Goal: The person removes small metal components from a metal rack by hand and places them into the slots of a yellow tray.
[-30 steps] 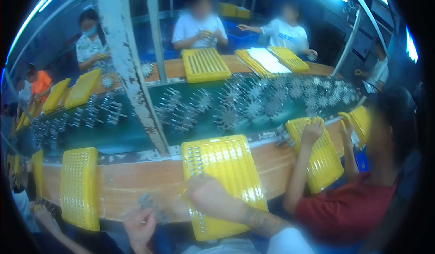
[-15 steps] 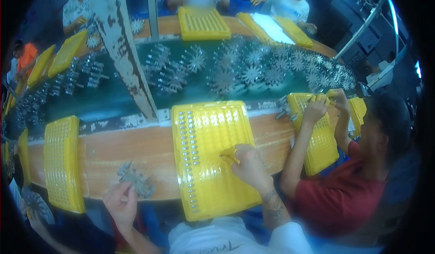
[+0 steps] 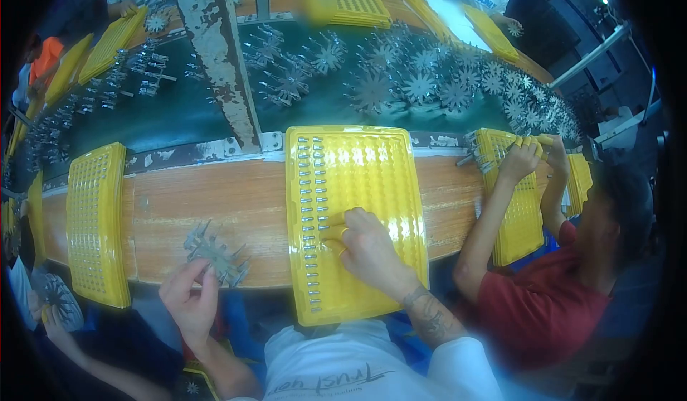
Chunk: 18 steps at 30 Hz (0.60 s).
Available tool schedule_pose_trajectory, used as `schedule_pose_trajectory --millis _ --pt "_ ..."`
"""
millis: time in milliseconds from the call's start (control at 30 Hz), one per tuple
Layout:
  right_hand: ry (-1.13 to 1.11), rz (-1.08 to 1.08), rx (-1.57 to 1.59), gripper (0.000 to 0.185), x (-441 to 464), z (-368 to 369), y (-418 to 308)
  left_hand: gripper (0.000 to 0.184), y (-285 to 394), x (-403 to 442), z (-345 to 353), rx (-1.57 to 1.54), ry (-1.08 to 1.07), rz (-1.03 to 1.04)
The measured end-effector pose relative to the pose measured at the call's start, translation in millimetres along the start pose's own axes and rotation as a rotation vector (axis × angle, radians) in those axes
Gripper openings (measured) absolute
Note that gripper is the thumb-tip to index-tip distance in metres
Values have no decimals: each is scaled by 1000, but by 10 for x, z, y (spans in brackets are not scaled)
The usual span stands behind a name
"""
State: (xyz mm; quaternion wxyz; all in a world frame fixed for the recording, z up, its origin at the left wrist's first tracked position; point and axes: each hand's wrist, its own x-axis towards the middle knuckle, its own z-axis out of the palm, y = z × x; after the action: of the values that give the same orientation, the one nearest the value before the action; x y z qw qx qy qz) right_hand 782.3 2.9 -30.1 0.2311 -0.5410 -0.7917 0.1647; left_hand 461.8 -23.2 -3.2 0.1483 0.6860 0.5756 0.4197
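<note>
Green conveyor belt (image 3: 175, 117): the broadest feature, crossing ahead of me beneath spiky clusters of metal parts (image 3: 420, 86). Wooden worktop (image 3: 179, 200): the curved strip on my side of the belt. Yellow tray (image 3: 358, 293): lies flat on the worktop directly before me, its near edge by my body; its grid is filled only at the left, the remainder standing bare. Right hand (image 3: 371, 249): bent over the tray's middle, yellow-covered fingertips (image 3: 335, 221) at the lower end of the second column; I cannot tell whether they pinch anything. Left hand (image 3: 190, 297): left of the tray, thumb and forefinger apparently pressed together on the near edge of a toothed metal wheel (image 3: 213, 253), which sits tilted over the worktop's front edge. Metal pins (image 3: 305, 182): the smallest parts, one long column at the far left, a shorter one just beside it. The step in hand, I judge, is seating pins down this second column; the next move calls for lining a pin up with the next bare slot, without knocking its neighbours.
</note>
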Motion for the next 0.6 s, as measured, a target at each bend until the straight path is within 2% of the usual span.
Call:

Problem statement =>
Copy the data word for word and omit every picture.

Written solution =>
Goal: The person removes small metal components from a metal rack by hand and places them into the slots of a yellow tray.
[-30 steps] 
[-15 steps] 
[+0 steps] 
Chunk: 18 steps at 30 Hz (0.60 s).
Available tool schedule_pose_trajectory, used as `schedule_pose_trajectory --millis _ --pt "_ ..."`
"""
millis: time in milliseconds from the call's start (control at 30 Hz), one per tuple
Layout:
  right_hand: ry (-1.13 to 1.11), rz (-1.08 to 1.08), rx (-1.57 to 1.59), gripper (0.000 to 0.185), x (-441 to 464), z (-368 to 369), y (-418 to 308)
  left_hand: gripper (0.000 to 0.184), y (-285 to 394), x (-403 to 442), z (-345 to 353), rx (-1.57 to 1.54), ry (-1.08 to 1.07), rz (-1.03 to 1.04)
The measured end-effector pose relative to the pose measured at the call's start, translation in millimetres along the start pose's own axes and rotation as a rotation vector (axis × angle, radians) in those axes
Gripper openings (measured) absolute
Note that gripper is the thumb-tip to index-tip distance in metres
Values have no decimals: each is scaled by 1000, but by 10 for x, z, y (spans in brackets are not scaled)
The usual span stands behind a name
"""
State: (xyz mm; quaternion wxyz; all in a world frame fixed for the recording, z up, its origin at the left wrist's first tracked position; point and axes: each hand's wrist, its own x-axis towards the middle knuckle, its own z-axis out of the palm, y = z × x; after the action: of the values that give the same orientation, the one nearest the value before the action; x y z qw qx qy qz) right_hand 782.3 2.9 -30.1 0.2311 -0.5410 -0.7917 0.1647; left_hand 461.8 -23.2 -3.2 0.1483 0.6860 0.5756 0.4197
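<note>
Green conveyor belt (image 3: 175, 117): the broadest feature, crossing ahead of me beneath spiky clusters of metal parts (image 3: 420, 86). Wooden worktop (image 3: 179, 200): the curved strip on my side of the belt. Yellow tray (image 3: 358, 293): lies flat on the worktop directly before me, its near edge by my body; its grid is filled only at the left, the remainder standing bare. Right hand (image 3: 371, 249): bent over the tray's middle, yellow-covered fingertips (image 3: 335, 221) at the lower end of the second column; I cannot tell whether they pinch anything. Left hand (image 3: 190, 297): left of the tray, thumb and forefinger apparently pressed together on the near edge of a toothed metal wheel (image 3: 213, 253), which sits tilted over the worktop's front edge. Metal pins (image 3: 305, 182): the smallest parts, one long column at the far left, a shorter one just beside it. The step in hand, I judge, is seating pins down this second column; the next move calls for lining a pin up with the next bare slot, without knocking its neighbours.
</note>
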Motion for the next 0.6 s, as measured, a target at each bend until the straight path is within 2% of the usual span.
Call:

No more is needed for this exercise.